= Friedrich Strindberg =

Friedrich Strindberg, also Friedrich Strindberg-Wedekind, pseudonym Fredrik Uhlson, (21 August 1897 in Vienna – 30 March 1978 in Italy) was a Swedish-Austrian journalist and author.

He was the second child of Frida Uhl and the grandson of Friedrich Uhl. Frank Wedekind was his biological father. His mother was at the time still married to August Strindberg, who juridically accepted the boy as his son. He was born and brought up in Austria.

== Early years ==
Friedrich Strindberg grew up with his grandmother in Schloss Dornach, Saxen, Upper Austria. After volunteering in the Austrian army in the First World War, he returned to his birth town Vienna, where he in 1923 married the writer and playwright Maria Lazar. The couple had a daughter, Judith, born in 1924. Their marriage was dissolved in 1927.

Strindberg worked as a freelance journalist for the Ullstein publishing house and for various newspapers. He reported from both Mussolini´s Abyssinian campaign and the Spanish Civil War.

== Fleeing to Sweden ==
Friedrich Strindberg was an active anti-Nazi and had to flee to Sweden in 1943. August Strindberg's Swedish heirs wanted to prevent this and tried to revoke his Swedish citizenship.

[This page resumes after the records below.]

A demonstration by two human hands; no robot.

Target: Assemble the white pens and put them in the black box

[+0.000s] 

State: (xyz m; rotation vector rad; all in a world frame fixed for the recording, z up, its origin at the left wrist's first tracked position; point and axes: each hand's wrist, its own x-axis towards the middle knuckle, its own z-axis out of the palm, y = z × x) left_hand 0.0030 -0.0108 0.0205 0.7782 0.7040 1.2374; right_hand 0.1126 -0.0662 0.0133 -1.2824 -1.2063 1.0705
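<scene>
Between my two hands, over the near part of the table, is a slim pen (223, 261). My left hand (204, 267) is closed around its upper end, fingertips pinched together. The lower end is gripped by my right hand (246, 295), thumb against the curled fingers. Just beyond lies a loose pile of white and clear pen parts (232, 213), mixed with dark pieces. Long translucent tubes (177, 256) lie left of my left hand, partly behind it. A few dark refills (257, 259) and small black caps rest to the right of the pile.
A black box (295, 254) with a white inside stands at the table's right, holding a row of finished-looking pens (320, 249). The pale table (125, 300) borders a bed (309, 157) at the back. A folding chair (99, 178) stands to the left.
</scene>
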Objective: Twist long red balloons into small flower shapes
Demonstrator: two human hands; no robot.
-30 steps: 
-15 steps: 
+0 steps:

This could have ended fatally for Friedrich Strindberg, as his biological father Frank Wedekind incorrectly had been declared "half-Jewish" by the Nuremberg laws in Nazi Germany.

== Work in Exile ==
Reportedly Friedrich Strindberg was one of the first journalists who knew of Hitler's deportations to Concentration camps and the gas chambers. In Sweden he started writing Under jorden i Berlin (Under ground in Berlin). The novel was released under the pseudonym Fredrik Uhlson in February 1945, making it the first published fictional work about the Holocaust. The heroes of the novel are a subsidiary rabbi and his girlfriend, who at the very last moment learn the Gestapo wants to contain them, and immediately go underground. The role models of these characters are Herbert and Lotte Strauss, who themselves covered their experiences in the Third Reich in their memoir volumes. Friedrich Strindberg appears in their works as a Swedish photographer who informs the pair about the atrocities of the Nazis.

== Life in West Germany and Italy ==
In 1949 Friedrich Strindberg left Sweden and re-settled in Germany. In 1957 he was head of the text editorial office of Weltbild, in 1961 of Quick. In the mid 1960s on retirement from full-time work he moved to Italy, where he worked as a foreign correspondent for Quick and wrote the novel Wenn die Birnen Reifen which came out the year before his death.

== Legacy ==
Friedrich Strindberg is together with his second wife Utje posthumously honored as Righteous Among the Nations. His name is also immortalized on the Yad Vashem memorial in Israel.